Sponsored by: GlaxoSmithKline
Information provided by: GlaxoSmithKline
ClinicalTrials.gov Identifier: NCT00347139
  Purpose

In order to obtain information on a wider range of doses of GW642444 (a possible new medication to treat asthma) than has been previously examined in asthmatic patients, this current study will be conducted at doses of 25 100 and 400 mcg of GW642444 and will be compared with salmeterol (50 mcg twice daily). This study will be conducted in a similar manner to a study that has already been completed (study number B2C101762) which examined repeat doses of 50, 100 and 200 mcg of GW642444. The data obtained will compliment the data from study B2C101762 and will provide confidence (or not) that the desired bronchodilation can be achieved and maintained without undesirable side effects.
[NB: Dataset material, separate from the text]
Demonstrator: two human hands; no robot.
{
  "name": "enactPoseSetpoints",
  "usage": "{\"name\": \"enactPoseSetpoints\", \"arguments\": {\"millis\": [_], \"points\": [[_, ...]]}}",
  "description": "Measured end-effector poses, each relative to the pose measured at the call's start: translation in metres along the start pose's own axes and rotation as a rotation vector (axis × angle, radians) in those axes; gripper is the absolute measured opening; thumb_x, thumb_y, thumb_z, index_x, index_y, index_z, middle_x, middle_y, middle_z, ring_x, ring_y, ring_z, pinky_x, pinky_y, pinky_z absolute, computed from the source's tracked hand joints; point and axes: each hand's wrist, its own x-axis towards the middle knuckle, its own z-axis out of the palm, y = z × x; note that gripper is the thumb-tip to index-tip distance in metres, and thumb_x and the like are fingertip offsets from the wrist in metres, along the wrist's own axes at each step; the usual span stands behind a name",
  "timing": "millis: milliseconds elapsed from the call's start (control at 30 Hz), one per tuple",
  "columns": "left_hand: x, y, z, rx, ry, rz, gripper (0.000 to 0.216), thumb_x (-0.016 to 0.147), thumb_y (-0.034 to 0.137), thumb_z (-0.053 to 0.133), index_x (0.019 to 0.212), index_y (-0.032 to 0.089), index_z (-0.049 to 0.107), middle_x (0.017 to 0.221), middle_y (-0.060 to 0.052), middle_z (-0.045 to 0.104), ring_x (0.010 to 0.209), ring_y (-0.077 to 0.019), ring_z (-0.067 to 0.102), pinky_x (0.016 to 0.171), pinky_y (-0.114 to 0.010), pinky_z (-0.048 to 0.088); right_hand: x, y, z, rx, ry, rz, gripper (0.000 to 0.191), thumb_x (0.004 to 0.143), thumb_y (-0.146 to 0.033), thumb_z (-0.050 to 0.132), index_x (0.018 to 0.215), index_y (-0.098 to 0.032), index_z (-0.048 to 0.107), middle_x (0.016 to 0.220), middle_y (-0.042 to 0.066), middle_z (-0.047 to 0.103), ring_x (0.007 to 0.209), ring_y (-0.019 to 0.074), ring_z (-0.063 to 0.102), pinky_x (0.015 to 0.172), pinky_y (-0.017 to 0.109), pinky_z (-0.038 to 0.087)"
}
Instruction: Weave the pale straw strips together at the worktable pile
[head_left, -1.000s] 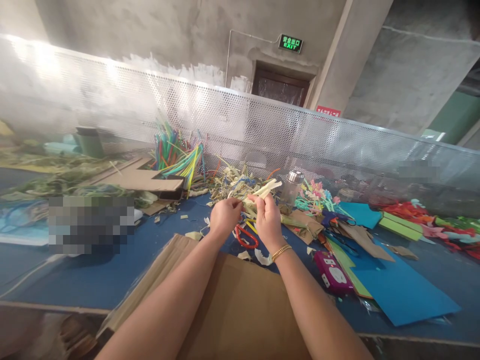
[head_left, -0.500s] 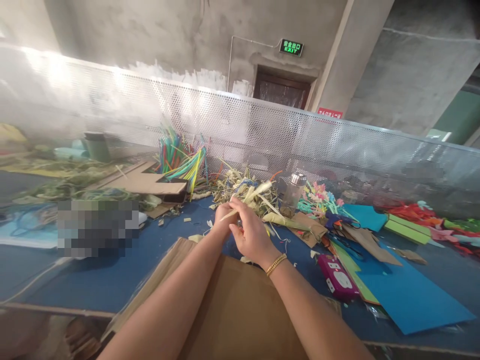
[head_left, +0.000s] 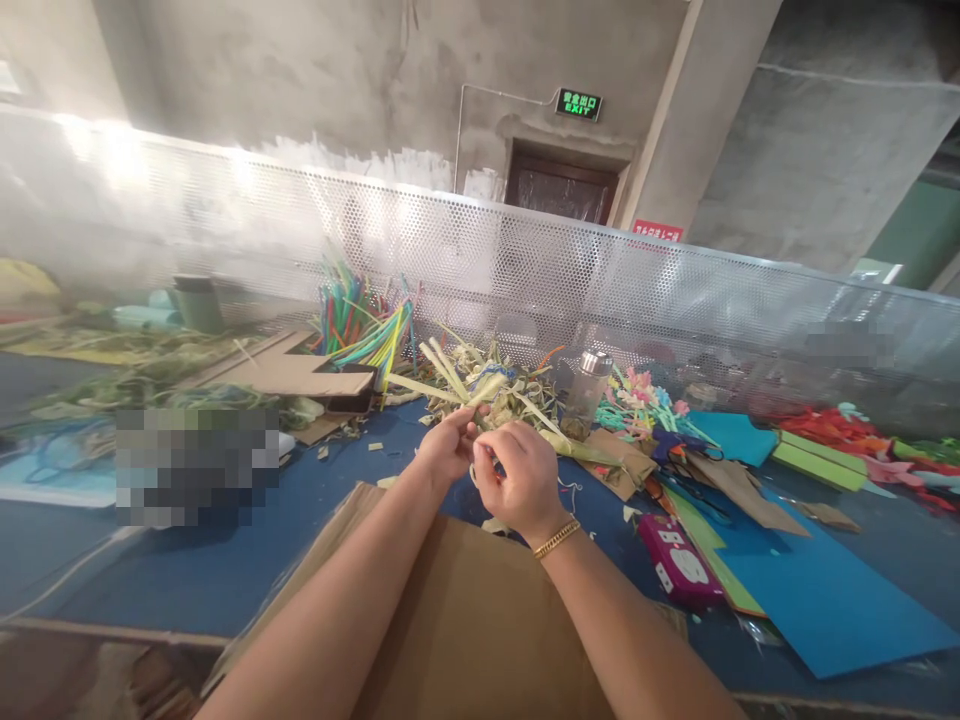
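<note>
A bare grey wall [head_left: 315, 60] and a perforated metal screen [head_left: 375, 225] close off the far side of my view, and in front of them runs a blue table [head_left: 225, 575] scattered with craft stuff. At the middle I have both hands at work on pale strips [head_left: 491, 386], which meet at one end and splay at the other; from this I judge the handling to be partway along. The gathering at the near end looks done, but the far ends spread freely and I can make out no wrap or tie around them, so the bunch seems unfinished. Plenty of similar loose material lies in the heap [head_left: 541, 402] just beyond. As for the grip, the left hand [head_left: 448, 448] is pinched narrow, its fingertips at the near end of the strips, which fan away from it to the left, far and right. The right hand [head_left: 520, 475] sits just to the right and slightly nearer, curled with thumb and forefinger close together; the knuckles hide its fingertips, so I cannot tell whether it has hold of anything. The strips lie on the far side of both hands, in front of the heap, with a bottle [head_left: 589, 388] to the right and cardboard [head_left: 480, 625] on the near side.
</note>
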Motion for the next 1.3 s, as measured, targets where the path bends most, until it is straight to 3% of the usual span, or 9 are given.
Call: {"name": "enactPoseSetpoints", "arguments": {"millis": [100, 200, 333, 500, 767, 1067, 1167, 1300], "points": [[-0.001, 0.003, 0.001, -0.131, 0.03, -0.109, 0.006, 0.084, 0.018, 0.06, 0.087, 0.015, 0.064, 0.063, 0.003, 0.058, 0.038, -0.0012, 0.042, 0.036, -0.012, 0.033, 0.0, 0.014, 0.006, -0.108, -0.003, 0.186, 0.022, 0.092, -0.03, 0.046, 0.084, -0.02, 0.064, 0.08, 0.007, 0.062, 0.084, 0.0211, 0.057, 0.079, 0.035, 0.044], [-0.005, 0.001, 0.007, -0.082, 0.047, -0.151, 0.01, 0.08, 0.021, 0.066, 0.089, 0.017, 0.067, 0.057, 0.004, 0.054, 0.04, -0.0025, 0.044, 0.034, -0.012, 0.031, -0.002, 0.031, 0.014, -0.124, 0.012, 0.335, 0.025, 0.092, -0.036, 0.047, 0.096, -0.02, 0.066, 0.09, 0.01, 0.066, 0.091, 0.0225, 0.058, 0.084, 0.036, 0.042], [-0.005, -0.009, 0.013, 0.007, 0.065, -0.108, 0.007, 0.077, 0.018, 0.068, 0.083, 0.015, 0.069, 0.066, 0.001, 0.062, 0.049, -0.0049, 0.053, 0.041, -0.014, 0.038, -0.009, 0.043, 0.023, 0.034, -0.104, 0.475, 0.029, 0.093, -0.04, 0.046, 0.091, -0.02, 0.067, 0.079, 0.007, 0.069, 0.075, 0.019, 0.062, 0.068, 0.029, 0.043], [-0.003, -0.014, 0.013, 0.049, 0.037, -0.083, 0.004, 0.075, 0.016, 0.068, 0.078, 0.015, 0.07, 0.065, -0.001, 0.064, 0.05, -0.0055, 0.054, 0.044, -0.014, 0.04, -0.011, 0.044, 0.03, 0.156, -0.098, 0.552, 0.03, 0.091, -0.04, 0.048, 0.075, -0.02, 0.065, 0.067, 0.003, 0.067, 0.06, 0.0152, 0.059, 0.056, 0.024, 0.039], [-0.005, -0.013, 0.011, 0.072, 0.003, -0.068, 0.01, 0.072, 0.017, 0.072, 0.082, 0.014, 0.071, 0.062, -0.002, 0.061, 0.05, -0.0066, 0.053, 0.044, -0.016, 0.04, -0.006, 0.044, 0.026, 0.286, -0.123, 0.68, 0.027, 0.084, -0.03, 0.051, 0.06, -0.02, 0.059, 0.057, -0.001, 0.063, 0.052, 0.0121, 0.053, 0.053, 0.023, 0.036], [0.007, 0.008, -0.001, -0.001, 0.159, -0.011, 0.005, 0.081, 0.018, 0.065, 0.078, 0.015, 0.068, 0.068, 0.0, 0.06, 0.048, -0.0044, 0.045, 0.044, -0.015, 0.038, -0.008, 0.038, 0.032, 0.549, -0.187, 0.79, 0.022, 0.078, -0.034, 0.056, 0.064, -0.019, 0.064, 0.053, -0.002, 0.061, 0.048, 0.0125, 0.054, 0.051, 0.024, 0.041], [-0.001, 0.006, 0.003, 0.053, 0.095, 0.003, 0.014, 0.076, 0.029, 0.071, 0.082, 0.016, 0.068, 0.072, -0.001, 0.062, 0.058, -0.0078, 0.053, 0.053, -0.018, 0.043, -0.007, 0.043, 0.032, 0.618, -0.103, 0.837, 0.022, 0.076, -0.037, 0.057, 0.065, -0.019, 0.065, 0.053, -0.001, 0.061, 0.048, 0.0128, 0.053, 0.051, 0.025, 0.042], [-0.014, -0.005, 0.013, 0.233, -0.129, -0.035, 0.03, 0.064, 0.035, 0.08, 0.085, 0.016, 0.07, 0.086, -0.006, 0.068, 0.077, -0.0131, 0.06, 0.062, -0.021, 0.043, -0.003, 0.051, 0.026, 0.678, 0.123, 0.896, 0.025, 0.075, -0.041, 0.058, 0.068, -0.018, 0.064, 0.053, 0.0, 0.06, 0.051, 0.0134, 0.054, 0.052, 0.025, 0.044]]}}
Condition Intervention Phase
Asthma
 Drug: GW642444 (25, 100 & 400 mcg/day)
Drug: salbutamol 50mcg/day
 Phase II

MedlinePlus related topics: Asthma
Drug Information available for: Albuterol sulfate Albuterol Levalbuterol hydrochloride Levalbuterol tartrate Phenylephrine Guaifenesin Naphazoline Naphazoline hydrochloride Oxymetazoline Oxymetazoline hydrochloride Phenylephrine hydrochloride Phenylpropanolamine Phenylpropanolamine hydrochloride
U.S. FDA Resources
Study Type: Interventional
Study Design: Treatment, Randomized, Double-Blind, Crossover Assignment, Safety/Efficacy Study
Official Title: Multi-Centre, Randomised, Double-Blind, Placebo-Controlled, Four-Way Incomplete Block Crossover Study, to Examine Efficacy, Safety, Tolerability, Pharmacodynamics and Pharmacokinetics of Single and Repeat Administration of Three Inhaled Doses (25, 100 and 400 Mcg Once Daily) of GW642444

Further study details as provided by GlaxoSmithKline:

Primary Outcome Measures:
  • Mean change from baseline in trough FEV1 after repeat dosing [ Time Frame: 14 days ]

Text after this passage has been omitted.